Raskin a également démoli l’affirmation des avocats de Trump selon laquelle ses droits constitutionnels, garantis par le premier amendement, étaient violés parce qu’il est accusé d’avoir incité la foule dans le discours qu’il a prononcé devant la foule réunie à la Maison-Blanche le 6 janvier. Raskin a souligné que les fonctionnaires du gouvernement prêtent serment de soutenir et de défendre la Constitution, et qu’un discours contraire à ce serment n’est pas protégé par le premier amendement. Il a aussi fait remarquer que le discours de Trump visait en fait à détruire les droits garantis par le premier amendement, non seulement ceux des membres du Congrès contraints de fuir le Capitole, mais aussi ceux des dizaines de millions de personnes qui ont voté lors de l’élection et qui auraient vu leur vote supprimé si Trump avait réussi.

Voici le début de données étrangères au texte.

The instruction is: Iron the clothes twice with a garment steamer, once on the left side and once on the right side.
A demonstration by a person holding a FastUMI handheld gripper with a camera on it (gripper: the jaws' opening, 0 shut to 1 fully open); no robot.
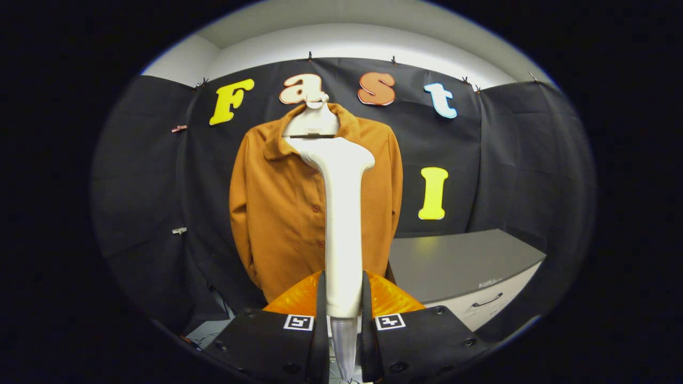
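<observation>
An orange-brown buttoned shirt (277,213) hangs on a white hanger (311,121) against the booth's black wall. A white garment steamer (341,213) stands upright between my fingers, its flat head (337,152) up near the collar and in front of the shirt's middle. My gripper (342,304) is shut on the steamer's handle, both fingers pressing its lower end. A clear hose or cord sleeve (342,346) runs down from the handle's base. Whether the head touches the cloth I cannot tell.
A grey-topped cabinet (459,261) with a drawer handle (486,300) stands to the right of the shirt. An orange translucent part (299,298) sits just behind my fingers. Black cloth walls close in on both sides.
</observation>
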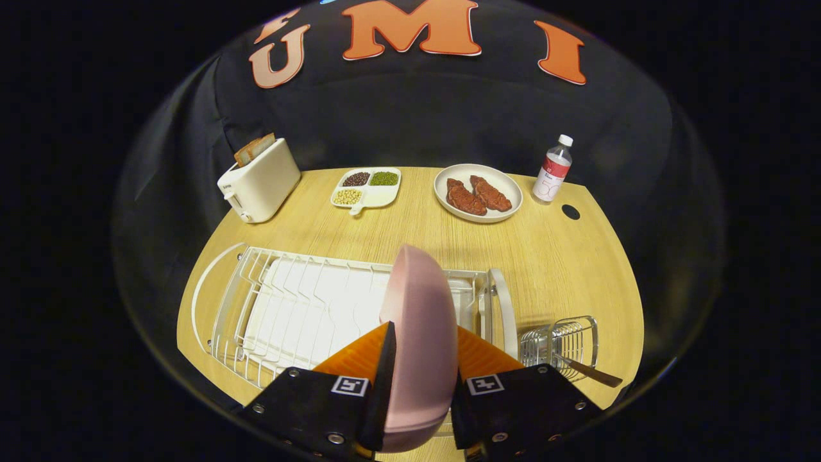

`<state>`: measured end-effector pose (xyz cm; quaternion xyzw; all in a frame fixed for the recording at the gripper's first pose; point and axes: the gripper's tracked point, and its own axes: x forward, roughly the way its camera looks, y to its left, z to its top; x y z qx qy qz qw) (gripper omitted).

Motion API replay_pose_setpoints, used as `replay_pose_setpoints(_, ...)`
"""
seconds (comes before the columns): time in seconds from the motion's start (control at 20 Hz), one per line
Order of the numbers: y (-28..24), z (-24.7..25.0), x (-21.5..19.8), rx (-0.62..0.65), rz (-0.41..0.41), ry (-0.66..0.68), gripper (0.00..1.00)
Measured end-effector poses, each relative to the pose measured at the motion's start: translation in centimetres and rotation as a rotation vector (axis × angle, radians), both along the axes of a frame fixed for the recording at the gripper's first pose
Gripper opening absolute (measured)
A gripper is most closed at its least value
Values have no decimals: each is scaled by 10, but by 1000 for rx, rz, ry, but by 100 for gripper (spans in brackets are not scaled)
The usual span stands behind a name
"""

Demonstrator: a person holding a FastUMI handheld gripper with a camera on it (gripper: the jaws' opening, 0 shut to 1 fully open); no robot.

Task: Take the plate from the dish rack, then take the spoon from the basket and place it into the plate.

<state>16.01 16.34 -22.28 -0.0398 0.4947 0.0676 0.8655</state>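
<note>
Clamped edge-on between the jaws, pink plate [417, 333] seemingly hangs above the dish rack [282, 308].

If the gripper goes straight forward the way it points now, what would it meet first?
The gripper is shut on the pink plate, held on edge above the dish rack. Straight ahead the way looks free over the rack; further on stands the plate of meat, probably lower than this line. Depth is unclear.
</note>
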Motion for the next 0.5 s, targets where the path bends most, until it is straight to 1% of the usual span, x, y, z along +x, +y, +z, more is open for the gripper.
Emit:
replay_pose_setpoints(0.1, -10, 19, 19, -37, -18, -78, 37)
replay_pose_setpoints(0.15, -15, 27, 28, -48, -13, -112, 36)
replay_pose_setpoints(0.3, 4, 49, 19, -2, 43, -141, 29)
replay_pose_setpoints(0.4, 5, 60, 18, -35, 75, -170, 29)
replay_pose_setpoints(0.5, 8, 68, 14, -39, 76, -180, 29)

Un autre appel lancé par les représentants de l’accusation mérite d’être noté tant il était explicitement réactionnaire. Le démocrate du Texas, Joaquin Castro, a pointé du doigt la réaction de «grandes puissances» rivales comme la Russie et la Chine, en citant un rapport des services de renseignement selon lequel: «Depuis l’incident au Capitole américain le 6 janvier, des acteurs russes, iraniens et chinois ont saisi l’occasion pour faire valoir des points de vue conformes à leurs intérêts politiques pendant la transition présidentielle».

Castro a exhorté ses collègues républicains à voter pour la condamnation de Trump afin de renforcer la position mondiale de l’impérialisme américain contre ses rivaux étrangers. Il faisait ainsi écho à la campagne anti-russe bidon menée par le parti démocrate pendant la présidence de Trump. Son but était de détourner à droite l’opposition populaire à la brutale politique anti-ouvrière de Trump, afin d’en faire un soutien à une politique étrangère américaine plus agressive au Moyen-Orient et ailleurs dans le monde.